[Entries taken from a collection]

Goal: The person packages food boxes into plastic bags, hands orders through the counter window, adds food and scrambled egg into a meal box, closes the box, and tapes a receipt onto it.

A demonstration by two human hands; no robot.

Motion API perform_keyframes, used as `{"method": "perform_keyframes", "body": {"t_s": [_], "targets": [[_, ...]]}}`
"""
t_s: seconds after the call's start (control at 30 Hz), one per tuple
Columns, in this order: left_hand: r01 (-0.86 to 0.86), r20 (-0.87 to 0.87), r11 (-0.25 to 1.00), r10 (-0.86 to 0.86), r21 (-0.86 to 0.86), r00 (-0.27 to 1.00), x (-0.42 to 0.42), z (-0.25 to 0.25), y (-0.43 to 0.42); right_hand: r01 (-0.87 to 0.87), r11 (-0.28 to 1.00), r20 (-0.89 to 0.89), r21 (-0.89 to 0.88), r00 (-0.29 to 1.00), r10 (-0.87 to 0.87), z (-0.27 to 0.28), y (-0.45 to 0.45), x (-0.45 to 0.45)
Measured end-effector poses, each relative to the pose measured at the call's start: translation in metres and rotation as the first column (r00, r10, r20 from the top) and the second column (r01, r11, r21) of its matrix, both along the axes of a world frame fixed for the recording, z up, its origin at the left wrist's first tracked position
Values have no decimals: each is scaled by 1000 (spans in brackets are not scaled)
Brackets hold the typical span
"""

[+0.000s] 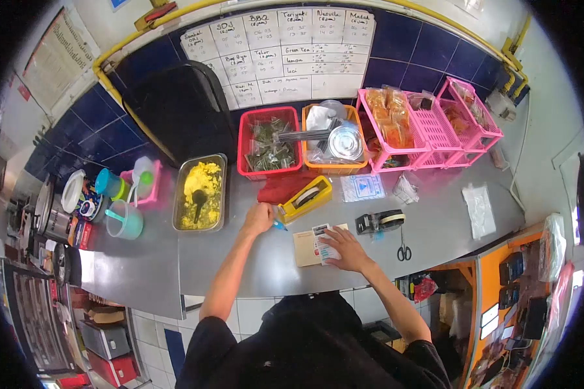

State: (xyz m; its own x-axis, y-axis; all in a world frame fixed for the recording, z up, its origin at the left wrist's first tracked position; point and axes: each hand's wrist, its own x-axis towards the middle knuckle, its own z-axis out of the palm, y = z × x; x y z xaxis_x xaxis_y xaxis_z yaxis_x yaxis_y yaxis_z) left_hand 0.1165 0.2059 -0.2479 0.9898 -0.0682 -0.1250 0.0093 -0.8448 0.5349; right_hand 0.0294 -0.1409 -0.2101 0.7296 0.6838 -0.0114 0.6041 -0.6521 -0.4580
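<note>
My left hand (259, 219) is closed around a small blue thing (279, 225), whose tip sticks out toward the right; its kind cannot be made out. Right beside that hand lies a yellow tape dispenser (305, 198) with a roll in it. My right hand (348, 250) rests with fingers stretched out over a printed white slip (320, 241). Beneath the slip is a light brown paper piece (304, 250), flat on the steel table (253, 266). To the right of this hand sit a black tape dispenser (379, 222) and a pair of scissors (403, 251).
A steel tray of yellow food (221, 194) stands on the left, with a plastic jug (124, 223) farther left. A red basket (261, 172), an orange basket (337, 170) and pink racks (428, 129) line the back. A clear plastic packet (478, 211) lies at right.
</note>
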Motion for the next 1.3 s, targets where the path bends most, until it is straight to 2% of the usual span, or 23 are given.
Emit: {"method": "perform_keyframes", "body": {"t_s": [0.03,0.07,0.13,0.17,0.2,0.3,0.33,0.43,0.5,0.53,0.6,0.63,0.7,0.77,0.83,0.9,0.97,1.03,1.13,1.2,1.23,1.27,1.3], "targets": [[-5,109,980,-17,199,994,-3,-5,2,0,1000,-8,-10,1000,0,-1,1,-4],[0,106,982,-21,189,994,-9,-10,5,-3,1000,0,-5,1000,3,-1,1,-5],[-18,9,1000,18,-21,1000,-26,16,4,29,1000,14,0,999,-29,1,1,0],[-1,-8,1000,1,-23,1000,-41,23,-3,24,1000,11,12,1000,-25,3,1,-2],[34,-65,980,-48,-197,997,-51,31,-16,12,1000,16,25,1000,-13,4,2,-1],[155,-81,766,-260,-624,962,-72,18,-62,18,1000,-3,21,1000,-18,6,4,-1],[154,-84,763,-263,-627,961,-76,25,-79,19,1000,-4,22,1000,-19,7,4,0],[174,-137,809,-299,-562,944,-81,45,-116,45,998,-41,45,998,-43,7,5,0],[151,-101,900,-209,-410,973,-81,41,-128,60,997,-38,44,998,-59,5,4,-1],[168,-100,896,-227,-411,969,-80,37,-131,57,997,-35,44,998,-55,4,4,-1],[138,-70,963,-158,-232,985,-80,30,-136,66,997,-35,49,997,-65,2,3,-1],[162,-68,958,-182,-236,981,-80,27,-137,60,997,-34,54,998,-58,0,3,-2],[182,35,982,-180,-52,983,-79,22,-141,72,994,-8,79,997,-72,-8,5,-3],[149,15,989,-149,-1,989,-74,21,-147,48,988,25,145,998,-52,-14,-1,-4],[149,43,989,-149,-5,988,-73,18,-151,39,990,24,137,999,-42,-17,-3,-4],[159,-91,984,-151,84,984,-74,40,-150,84,993,20,88,996,-87,-20,-5,-6],[141,-116,982,-127,126,985,-82,60,-141,61,984,21,168,998,-66,-22,-4,-6],[117,-57,977,-109,176,992,-90,48,-121,78,985,23,151,996,-83,-24,-3,-6],[19,-136,994,-5,105,991,-106,25,-80,93,985,-6,142,996,-93,-21,-5,-10],[-55,-218,998,45,-42,975,-128,9,-55,91,974,5,208,996,-94,-16,-8,-15],[-112,-255,985,75,-133,964,-141,3,-44,120,939,30,323,990,-137,-6,-14,-23],[-82,-220,996,70,-46,973,-158,-14,-31,124,937,38,328,989,-144,9,-31,-27],[-60,-185,997,66,41,980,-173,-30,-20,210,870,-12,447,973,-228,25,-52,-32]]}}
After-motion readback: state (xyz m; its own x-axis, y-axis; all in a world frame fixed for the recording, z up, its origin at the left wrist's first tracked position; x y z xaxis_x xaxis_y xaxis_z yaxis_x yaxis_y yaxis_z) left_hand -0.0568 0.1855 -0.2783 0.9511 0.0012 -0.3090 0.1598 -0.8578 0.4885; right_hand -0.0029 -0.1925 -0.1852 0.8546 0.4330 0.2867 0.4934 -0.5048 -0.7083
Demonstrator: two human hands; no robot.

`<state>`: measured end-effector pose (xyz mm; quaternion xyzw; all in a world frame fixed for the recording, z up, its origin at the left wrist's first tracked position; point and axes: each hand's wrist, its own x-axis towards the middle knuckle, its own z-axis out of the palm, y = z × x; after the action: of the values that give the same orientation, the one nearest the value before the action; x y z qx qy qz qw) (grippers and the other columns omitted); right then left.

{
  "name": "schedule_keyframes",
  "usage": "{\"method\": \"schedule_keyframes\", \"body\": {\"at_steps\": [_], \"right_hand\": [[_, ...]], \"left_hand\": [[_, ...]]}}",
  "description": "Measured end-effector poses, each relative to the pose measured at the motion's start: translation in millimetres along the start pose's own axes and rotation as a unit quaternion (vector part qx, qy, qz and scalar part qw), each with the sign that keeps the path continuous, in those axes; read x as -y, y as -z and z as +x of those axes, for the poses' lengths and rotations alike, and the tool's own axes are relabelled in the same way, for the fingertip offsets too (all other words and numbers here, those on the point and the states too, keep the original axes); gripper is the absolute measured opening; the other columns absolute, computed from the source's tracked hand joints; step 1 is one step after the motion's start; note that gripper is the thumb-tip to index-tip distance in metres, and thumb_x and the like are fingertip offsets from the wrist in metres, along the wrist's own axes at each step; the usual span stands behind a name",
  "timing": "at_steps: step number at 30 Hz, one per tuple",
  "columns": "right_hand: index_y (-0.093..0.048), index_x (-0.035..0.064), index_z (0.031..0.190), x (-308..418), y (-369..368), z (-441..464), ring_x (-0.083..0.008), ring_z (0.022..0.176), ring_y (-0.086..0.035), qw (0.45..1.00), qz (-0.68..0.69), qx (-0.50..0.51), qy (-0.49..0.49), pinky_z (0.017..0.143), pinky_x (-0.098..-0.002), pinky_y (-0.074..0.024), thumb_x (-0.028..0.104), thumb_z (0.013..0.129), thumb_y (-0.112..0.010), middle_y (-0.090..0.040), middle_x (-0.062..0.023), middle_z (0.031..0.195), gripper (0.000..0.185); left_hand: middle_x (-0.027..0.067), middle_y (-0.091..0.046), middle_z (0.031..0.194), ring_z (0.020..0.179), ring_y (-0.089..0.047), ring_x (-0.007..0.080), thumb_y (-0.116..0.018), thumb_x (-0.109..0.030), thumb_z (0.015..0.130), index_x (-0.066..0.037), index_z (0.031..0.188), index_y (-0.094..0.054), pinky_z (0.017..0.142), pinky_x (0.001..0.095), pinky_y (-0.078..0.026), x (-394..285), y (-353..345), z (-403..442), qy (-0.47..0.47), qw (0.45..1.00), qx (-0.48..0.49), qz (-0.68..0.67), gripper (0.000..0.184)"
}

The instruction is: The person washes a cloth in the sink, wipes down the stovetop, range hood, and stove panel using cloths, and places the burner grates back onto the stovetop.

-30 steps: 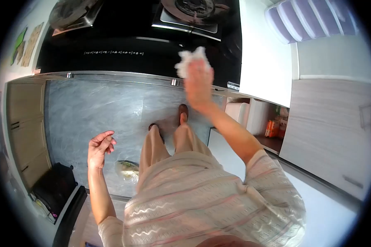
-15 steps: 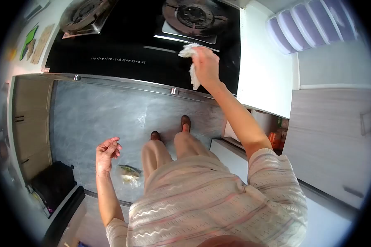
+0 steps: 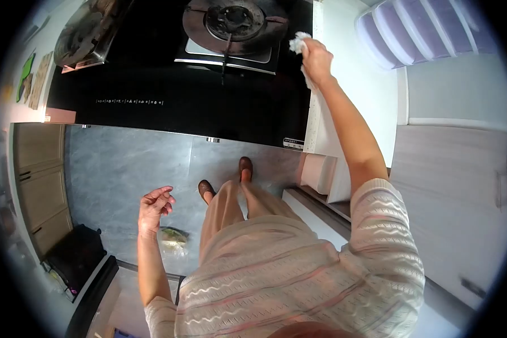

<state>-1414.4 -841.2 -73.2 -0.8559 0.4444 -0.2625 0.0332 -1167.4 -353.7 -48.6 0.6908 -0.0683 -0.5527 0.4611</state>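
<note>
My right hand (image 3: 319, 62) is closed around a crumpled white wipe (image 3: 299, 43), part of which hangs below the fingers. It rests at the right edge of a black glass gas cooktop (image 3: 236, 107), where the glass meets the white countertop (image 3: 355, 112). Just left of that hand is the right burner (image 3: 235, 22), with its dark ring and pan support. My left hand (image 3: 156, 207) is held over the floor, away from the cooktop, its fingers loosely bent and apart with nothing in them.
A second burner (image 3: 84, 34) is at the upper left. Lilac containers (image 3: 411, 31) stand in a row on the right. On the grey floor (image 3: 135, 152) lies a clear plastic bag (image 3: 174, 242) with something green. A black bin-like object (image 3: 76, 253) is at lower left.
My right hand has moved right with the wipe, from the glass below the right burner to the cooktop's right edge. My left hand has barely moved. The view has shifted slightly.
</note>
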Motion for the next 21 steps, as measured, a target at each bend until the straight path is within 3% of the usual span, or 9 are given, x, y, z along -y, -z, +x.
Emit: {"method": "schedule_keyframes", "body": {"at_steps": [2,8,9,11,12,14,16,18,21], "right_hand": [[-0.062,0.0106,0.099,10,-6,-11,-0.0262,0.1,-0.055,0.997,-0.014,-0.042,0.056,0.082,-0.0454,-0.0367,0.01,0.081,-0.052,-0.062,-0.0094,0.103,0.02],[-0.059,0.0114,0.108,54,84,-153,-0.0226,0.114,-0.046,0.956,0.153,0.173,0.18,0.093,-0.044,-0.0307,0.001,0.074,-0.054,-0.055,-0.0023,0.118,0.035],[-0.059,0.0086,0.108,55,105,-155,-0.0203,0.108,-0.05,0.949,0.157,0.212,0.173,0.089,-0.0384,-0.0375,-0.002,0.078,-0.052,-0.057,-0.0048,0.113,0.032],[-0.058,0.0057,0.11,32,136,-139,-0.018,0.099,-0.054,0.896,0.342,0.278,-0.059,0.081,-0.0321,-0.044,-0.001,0.084,-0.049,-0.058,-0.0071,0.106,0.028],[-0.056,0.0032,0.112,-12,125,-132,-0.0178,0.087,-0.058,0.782,0.543,0.233,-0.2,0.071,-0.029,-0.0481,0.004,0.089,-0.048,-0.059,-0.008,0.098,0.025],[-0.06,0.0011,0.109,-71,136,-76,-0.0231,0.084,-0.063,0.975,0.108,0.106,-0.162,0.075,-0.0329,-0.0495,0.013,0.089,-0.05,-0.065,-0.0164,0.095,0.026],[-0.061,0.0081,0.11,-126,130,-20,-0.0333,0.09,-0.061,0.991,-0.003,0.02,-0.135,0.08,-0.0381,-0.0479,0.017,0.087,-0.052,-0.063,-0.017,0.101,0.026],[-0.061,0.0117,0.111,-177,104,11,-0.0347,0.092,-0.059,0.996,-0.019,0.032,-0.085,0.083,-0.0405,-0.0465,0.017,0.085,-0.052,-0.063,-0.0162,0.102,0.027],[-0.06,0.0099,0.111,-162,76,-2,-0.0346,0.095,-0.058,0.986,-0.074,0.032,-0.146,0.086,-0.0407,-0.0451,0.015,0.084,-0.052,-0.061,-0.0164,0.106,0.028]], "left_hand": [[0.0047,-0.063,0.071,0.051,-0.053,0.0084,-0.061,-0.013,0.084,-0.002,0.098,-0.064,0.045,0.0186,-0.038,4,-6,2,0.017,1.0,0.001,0.008,0.019],[0.0051,-0.063,0.072,0.051,-0.053,0.0086,-0.058,-0.006,0.082,-0.001,0.1,-0.063,0.044,0.0185,-0.038,-1,-20,20,0.015,1.0,0.022,0.003,0.019],[0.0051,-0.063,0.072,0.051,-0.053,0.0087,-0.056,-0.005,0.082,-0.001,0.1,-0.063,0.044,0.0185,-0.037,-4,-21,23,0.013,1.0,0.025,0.008,0.02],[0.0052,-0.063,0.072,0.051,-0.053,0.0087,-0.054,-0.003,0.082,0.0,0.101,-0.062,0.044,0.0186,-0.038,-11,-23,26,0.016,0.999,0.024,0.021,0.021],[0.0053,-0.063,0.072,0.051,-0.053,0.0087,-0.053,-0.002,0.082,0.0,0.101,-0.062,0.044,0.0186,-0.038,-14,-24,25,0.02,0.999,0.019,0.026,0.022],[0.0055,-0.063,0.073,0.051,-0.053,0.0086,-0.052,-0.002,0.081,0.001,0.102,-0.062,0.044,0.0188,-0.038,-13,-25,27,0.026,0.999,0.015,0.037,0.023],[0.0057,-0.063,0.072,0.051,-0.053,0.0086,-0.053,-0.004,0.081,0.002,0.103,-0.061,0.045,0.0189,-0.038,-7,-28,29,0.034,0.998,0.019,0.05,0.023],[0.006,-0.063,0.073,0.051,-0.053,0.0086,-0.054,-0.004,0.081,0.002,0.103,-0.061,0.045,0.0188,-0.039,-2,-34,32,0.051,0.996,0.025,0.066,0.025],[0.0061,-0.063,0.072,0.051,-0.053,0.0086,-0.054,-0.005,0.081,0.003,0.104,-0.06,0.045,0.0188,-0.039,3,-38,37,0.069,0.994,0.024,0.078,0.026]]}}
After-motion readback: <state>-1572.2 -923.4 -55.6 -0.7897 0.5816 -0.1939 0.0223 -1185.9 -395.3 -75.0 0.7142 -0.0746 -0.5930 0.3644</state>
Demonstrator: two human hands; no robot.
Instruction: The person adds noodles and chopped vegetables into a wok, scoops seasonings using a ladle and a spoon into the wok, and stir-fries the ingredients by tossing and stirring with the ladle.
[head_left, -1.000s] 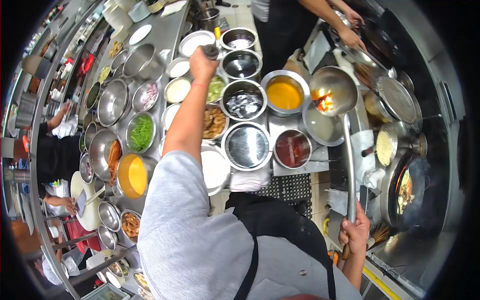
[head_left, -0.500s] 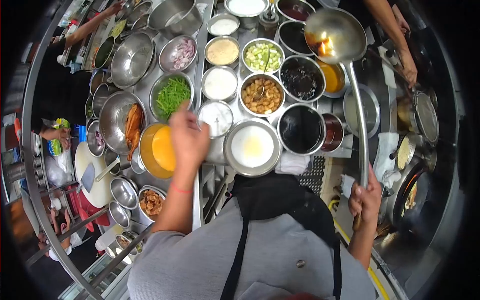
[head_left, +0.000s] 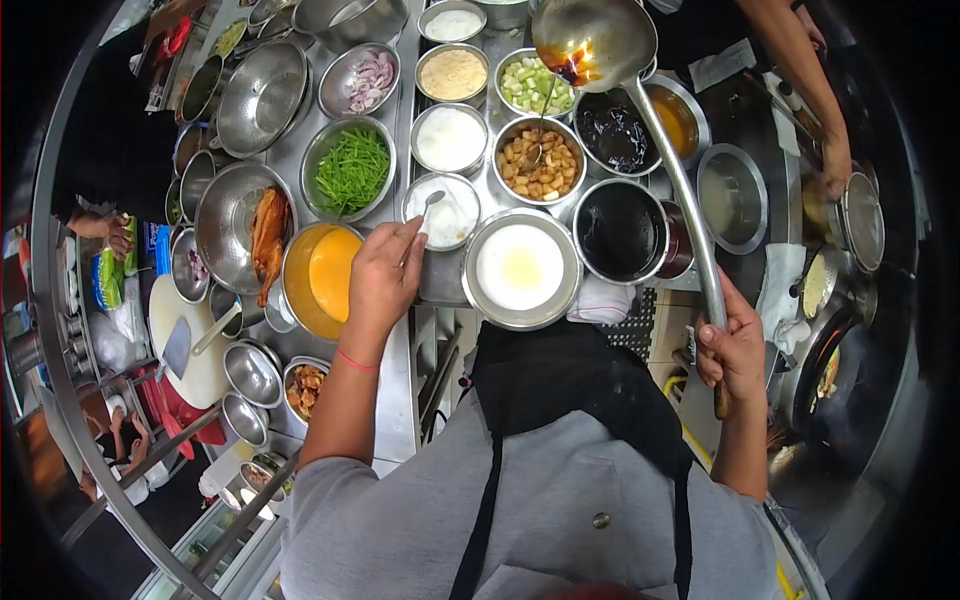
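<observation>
My right hand is closed around the long handle of a metal ladle. Some dark, oily sauce lies in its bowl, which is held out over the ingredient bowls at the far right. With my left hand I pinch a small spoon above a bowl of white powder. Just left of that hand stands a pot of orange liquid. Between my hands is a bowl of milky liquid, with a bowl of dark liquid to its right.
Bowls of green strips, browned cubes and chopped celery-like pieces crowd the counter. A roasted bird piece rests in a colander. Another person's arm reaches in at the right, near a wok.
My left hand now has a small spoon and has tipped towards the white powder bowl, where a lid-like white surface showed before. The ladle has swung left; its flame is gone.
</observation>
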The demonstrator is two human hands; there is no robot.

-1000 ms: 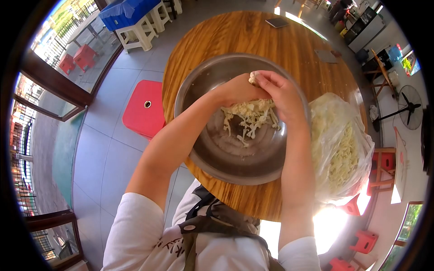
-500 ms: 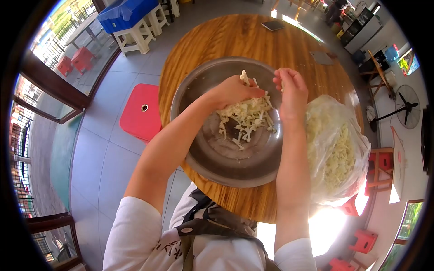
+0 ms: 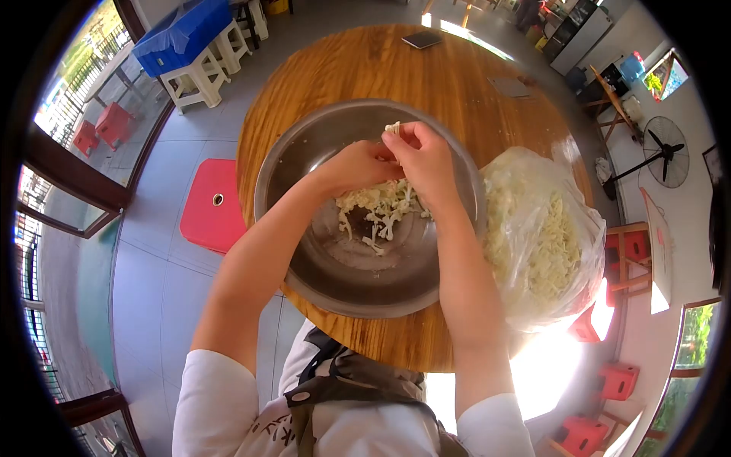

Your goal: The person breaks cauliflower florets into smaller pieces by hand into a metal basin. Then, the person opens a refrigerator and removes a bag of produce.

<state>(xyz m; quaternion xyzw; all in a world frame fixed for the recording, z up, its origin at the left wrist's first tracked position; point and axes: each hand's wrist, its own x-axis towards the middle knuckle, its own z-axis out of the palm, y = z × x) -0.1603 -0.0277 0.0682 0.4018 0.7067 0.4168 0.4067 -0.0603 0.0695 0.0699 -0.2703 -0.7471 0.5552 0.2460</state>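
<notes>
A wide metal basin stands on the round wooden table, with pale, loose cauliflower pieces heaped in its middle. Over the heap, my left hand is curled closed around cauliflower, its fingertips partly hidden behind the other hand. My right hand meets it from the right, thumb and fingers pinched together. A small cauliflower floret sticks up at the pinching fingertips. Right of the basin, a clear plastic bag bulges with shredded pale pieces.
A phone lies at the far edge of the wooden table, with a flat grey item to its right. A red stool is left of the table. Farther right stands a black fan.
My right hand has moved left from the basin's right rim to meet my left hand. The view has shifted slightly, so the table and basin appear farther left.
</notes>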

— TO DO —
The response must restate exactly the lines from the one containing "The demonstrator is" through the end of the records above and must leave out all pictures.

— FINISHED EXERCISE —
The demonstrator is two human hands; there is no robot.

-1000 ms: 
-500 ms: 
+0 ms: 

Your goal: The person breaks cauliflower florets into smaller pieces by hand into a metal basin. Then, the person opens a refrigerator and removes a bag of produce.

<state>(xyz m; quaternion xyzw; all in a world frame fixed for the recording, z up, its origin at the left wrist's first tracked position; point and axes: each hand's wrist, its own x-axis towards the middle knuckle, its own z-axis out of the palm, y = z × x) -0.1603 -0.0277 0.0682 0.4018 0.7067 0.4168 0.4067 -0.0603 0.0695 0.0699 -0.2703 -0.7471 0.5552 0.2460</state>
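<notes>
A wide metal basin stands on the round wooden table, with pale, loose cauliflower pieces heaped in its middle. Over the heap, my left hand is curled closed around cauliflower, its fingertips partly hidden behind the other hand. My right hand meets it from the right, thumb and fingers pinched together. A small cauliflower floret sticks up at the pinching fingertips. Right of the basin, a clear plastic bag bulges with shredded pale pieces.
A phone lies at the far edge of the wooden table, with a flat grey item to its right. A red stool is left of the table. Farther right stands a black fan.
My right hand has moved left from the basin's right rim to meet my left hand. The view has shifted slightly, so the table and basin appear farther left.
</notes>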

No more work is left in this exercise.